_AIM OF THE EXERCISE_.
Copy exactly, and copy nothing else: the line that contains "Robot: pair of" and all lines after it in the listing, without pictures.

===== SOURCE MATERIAL =====

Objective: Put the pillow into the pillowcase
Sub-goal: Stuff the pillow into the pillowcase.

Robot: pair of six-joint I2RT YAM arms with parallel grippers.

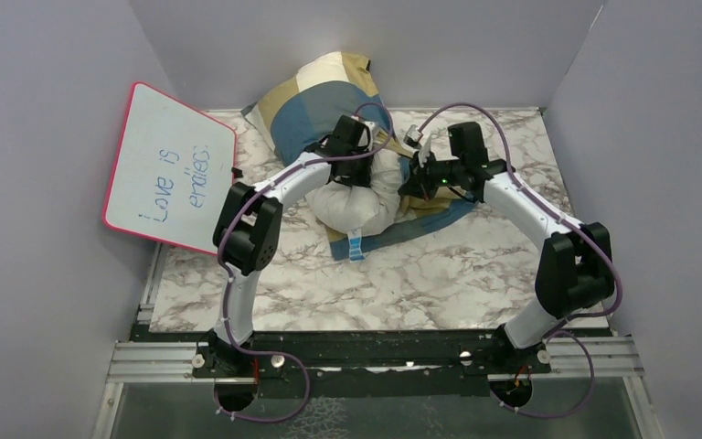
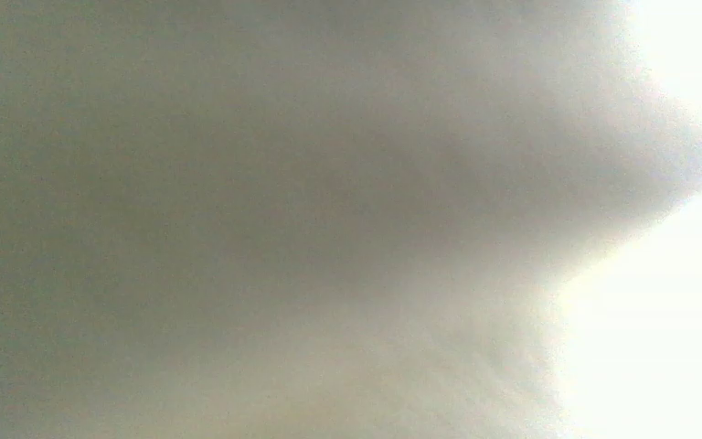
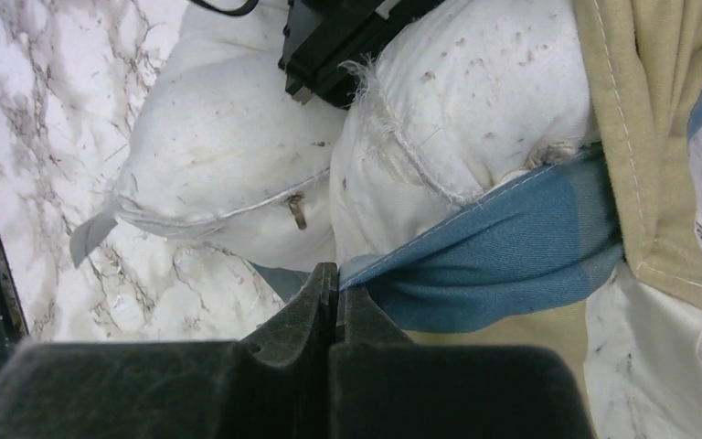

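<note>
the pillow [image 1: 356,203] is only partly in; from above it shows as a bare white lump in the middle of the tabletop [image 1: 439,274], its near end and both sides uncovered; the pillowcase [image 3: 512,265] is bunched over its far end and heaped toward the back wall, with one flap of blue and tan lying flat under the pillow on the right; how deep the far end sits inside the sleeve i cannot tell.

the right tool [image 3: 335,291] has its fingers pressed together on the blue hem of the pillowcase, right beside the pillow's seam; the cloth runs taut from the pinch toward the tan block; the left tool [image 1: 358,178] is dug down into the top of the pillow; its own camera sees nothing but pale fabric, so whether it is spread or pinching i cannot tell.

judged from this, the mouth is found and one edge is held, which is the early half; what is left is the larger part: drawing the hem over the near bulk of the pillow, or pushing the pillow further in, until no white shows; then flattening the case.
</note>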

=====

_EXPECTED OUTPUT_.
Robot: pair of six-joint I2RT YAM arms with parallel grippers.


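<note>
the pillow [image 1: 356,203] is only partly in; from above it shows as a bare white lump in the middle of the tabletop [image 1: 439,274], its near end and both sides uncovered; the pillowcase [image 3: 512,265] is bunched over its far end and heaped toward the back wall, with one flap of blue and tan lying flat under the pillow on the right; how deep the far end sits inside the sleeve i cannot tell.

the right tool [image 3: 335,291] has its fingers pressed together on the blue hem of the pillowcase, right beside the pillow's seam; the cloth runs taut from the pinch toward the tan block; the left tool [image 1: 358,178] is dug down into the top of the pillow; its own camera sees nothing but pale fabric, so whether it is spread or pinching i cannot tell.

judged from this, the mouth is found and one edge is held, which is the early half; what is left is the larger part: drawing the hem over the near bulk of the pillow, or pushing the pillow further in, until no white shows; then flattening the case.
</note>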

This response is now finished.